With the above in mind, one could hardly find a reason why Germany might want to see the crisis resolved quickly and the peripheral countries returning to growth. If history is any guide, growth in the periphery has coincided with stagnation in Germany. If the countries in the periphery could somehow quickly convince the capital markets that they can offer better returns on capital (which can only happen for as long as they don’t run sizeable current account deficits), the 500bn stimulus could quickly be lifted. The southern governments would be able to make a stand on their own feet and would not be strong-armed anymore to implement any changes that serve foreign interests. German banks could potentially face massive losses from a burst of a domestic housing and equity bubble. The ruling CDU party would be held responsible of sacrificing German interests to the altar of the EU and would be decimated in the next elections. Clearly the German Government would do anything to avert this scenario.
This strategy does not come without risks, but for the moment these risks are well contained. The downside would materialize either if the eurozone were to adopt policies that structurally ensure that the balances of payments of the individual countries are balanced (which would mean the elimination of the abovementioned exorbitant privileges) or if the euro were to collapse. Unfortunately, none of these two scenarios seem likely in the near future, because the southern governments are politically numb in the European arena and their people have been so massively brainwashed that they still believe that the euro has been good for their economies despite the abundant evidence for the opposite.
As far as the current set of arrangements remains intact the risks for Germany are minimal. TARGET2 loans are in fact a risk mitigant, and not a risk driver. The bailouts bear minimal risk, since the countries do not have the option to unilaterally default on these loans. High interest rates, a weak banking sector and systemic fragility prevent the periphery from quickly gaining competitiveness against Germany over the medium term. Any costs from a decline in intra-eurozone exports have been overcompensated by lower borrowing costs.

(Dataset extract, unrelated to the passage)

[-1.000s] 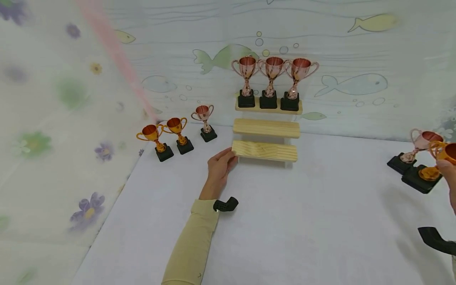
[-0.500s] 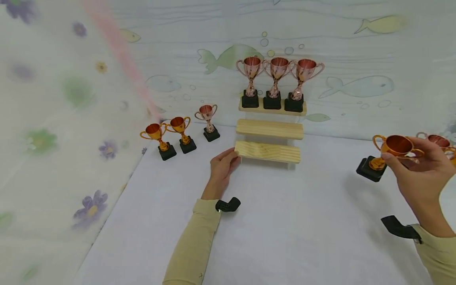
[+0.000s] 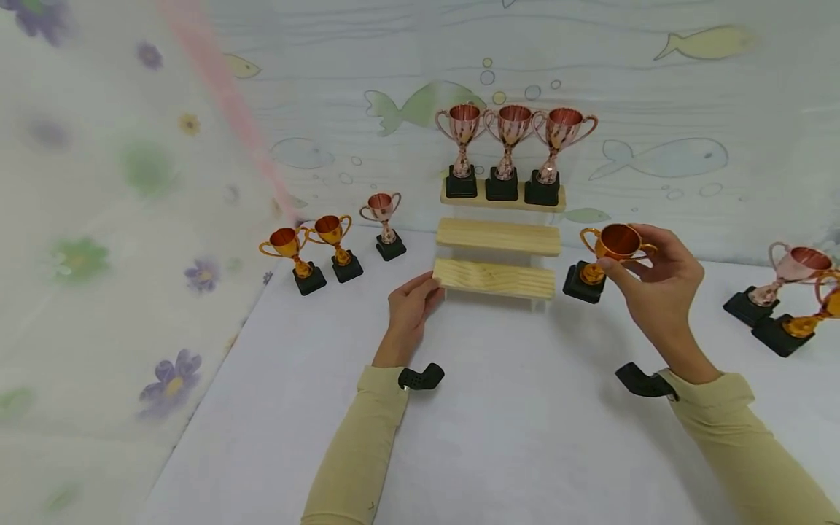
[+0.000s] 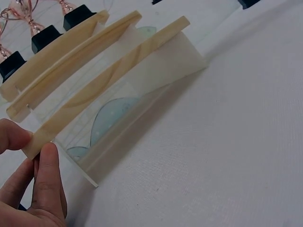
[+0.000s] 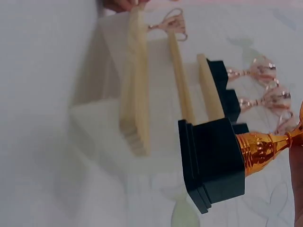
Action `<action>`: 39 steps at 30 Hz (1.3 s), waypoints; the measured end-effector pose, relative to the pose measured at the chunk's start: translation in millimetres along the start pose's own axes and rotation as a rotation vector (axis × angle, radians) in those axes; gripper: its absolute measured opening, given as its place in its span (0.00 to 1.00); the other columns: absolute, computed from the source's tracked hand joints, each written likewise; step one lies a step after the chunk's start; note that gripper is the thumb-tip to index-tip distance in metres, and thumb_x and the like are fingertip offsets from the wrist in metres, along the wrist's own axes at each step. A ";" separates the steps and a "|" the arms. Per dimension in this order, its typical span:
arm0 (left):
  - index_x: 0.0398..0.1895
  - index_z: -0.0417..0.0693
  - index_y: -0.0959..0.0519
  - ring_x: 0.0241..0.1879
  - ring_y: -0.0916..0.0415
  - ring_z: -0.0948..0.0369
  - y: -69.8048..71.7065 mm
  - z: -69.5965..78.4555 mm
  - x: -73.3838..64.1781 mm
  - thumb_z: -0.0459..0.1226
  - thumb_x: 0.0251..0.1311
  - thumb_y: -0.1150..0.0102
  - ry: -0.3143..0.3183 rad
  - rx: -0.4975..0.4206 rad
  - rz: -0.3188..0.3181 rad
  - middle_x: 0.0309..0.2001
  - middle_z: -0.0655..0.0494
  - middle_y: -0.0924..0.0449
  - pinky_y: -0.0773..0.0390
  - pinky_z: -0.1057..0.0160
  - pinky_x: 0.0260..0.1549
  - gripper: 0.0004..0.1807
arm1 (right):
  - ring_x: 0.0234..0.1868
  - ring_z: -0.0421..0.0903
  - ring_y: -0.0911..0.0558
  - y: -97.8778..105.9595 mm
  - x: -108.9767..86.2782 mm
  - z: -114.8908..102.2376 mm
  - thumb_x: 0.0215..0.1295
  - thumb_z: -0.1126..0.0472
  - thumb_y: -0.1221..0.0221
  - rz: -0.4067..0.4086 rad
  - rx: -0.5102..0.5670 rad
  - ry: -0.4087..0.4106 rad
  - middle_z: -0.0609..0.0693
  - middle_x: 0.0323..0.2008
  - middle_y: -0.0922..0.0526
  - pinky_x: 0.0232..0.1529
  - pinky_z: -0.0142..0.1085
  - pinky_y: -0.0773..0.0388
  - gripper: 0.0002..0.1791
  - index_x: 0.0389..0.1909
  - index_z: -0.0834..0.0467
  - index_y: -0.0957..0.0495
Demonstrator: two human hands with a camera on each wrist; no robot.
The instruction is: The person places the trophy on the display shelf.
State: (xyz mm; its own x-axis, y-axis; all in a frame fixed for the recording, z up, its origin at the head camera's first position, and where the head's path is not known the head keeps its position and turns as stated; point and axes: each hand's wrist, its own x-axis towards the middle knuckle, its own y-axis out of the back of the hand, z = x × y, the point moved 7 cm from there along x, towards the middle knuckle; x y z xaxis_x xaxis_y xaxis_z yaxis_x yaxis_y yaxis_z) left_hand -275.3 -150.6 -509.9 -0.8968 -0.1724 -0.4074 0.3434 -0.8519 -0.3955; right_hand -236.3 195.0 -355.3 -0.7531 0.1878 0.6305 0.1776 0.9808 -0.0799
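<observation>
My left hand (image 3: pixel 408 313) pinches the left end of the lowest board of a three-tier wooden display shelf (image 3: pixel 494 277), thumb above and fingers below in the left wrist view. Just right of the shelf, my right hand (image 3: pixel 663 295) holds a gold trophy cup (image 3: pixel 618 242) by its cup, a little tilted. Its black base (image 5: pixel 213 163) hangs in the air near the boards in the right wrist view. Three rose-gold trophies (image 3: pixel 505 149) stand side by side on the top board. The middle board (image 3: pixel 499 237) and lowest board carry nothing.
Left of the shelf stand two gold trophies (image 3: pixel 331 237) and one rose-gold trophy (image 3: pixel 383 219). At the far right are a rose-gold trophy (image 3: pixel 797 266) and a gold trophy (image 3: pixel 803 324), cut by the edge. A patterned curtain backs the white table (image 3: pixel 499 423).
My right hand has carried the gold trophy leftward from the far right group to beside the shelf. My left hand has stayed on the lowest board.
</observation>
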 end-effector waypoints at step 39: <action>0.55 0.32 0.18 0.40 0.15 0.60 -1.1 1.6 0.2 0.25 0.62 0.36 -0.028 -0.010 0.002 0.52 0.40 0.17 0.14 0.67 0.44 0.17 | 0.41 0.39 0.17 -159.7 62.1 38.0 0.61 0.76 0.34 -0.212 0.003 -0.054 0.40 0.43 0.17 0.37 0.26 0.16 0.22 0.57 0.72 0.24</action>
State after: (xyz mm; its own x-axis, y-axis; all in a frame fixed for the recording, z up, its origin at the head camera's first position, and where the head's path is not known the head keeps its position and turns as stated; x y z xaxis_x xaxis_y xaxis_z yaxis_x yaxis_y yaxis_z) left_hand -276.3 -150.4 -508.2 -0.9036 -0.1880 -0.3850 0.3477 -0.8467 -0.4027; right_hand -335.5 52.0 -332.8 -0.8061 -0.0199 0.5914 0.0100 0.9988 0.0471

And support for the CDU has grown stronger. Happy days indeed.
Over the last years those who are covertly undermining the recovery of the eurozone for their own benefit have repeatedly bashed Europe’s South with preachings of sense and morality. This behaviour is as much rational as it is deplorable and remains unnoticed by mainstream media. It may take time before emotions and prejudices wane and the details of the crisis are forgotten, revealing the true story beneath. Germany might be playing and winning on its own game, but there will be little to brag about once the game is over and history is fully written.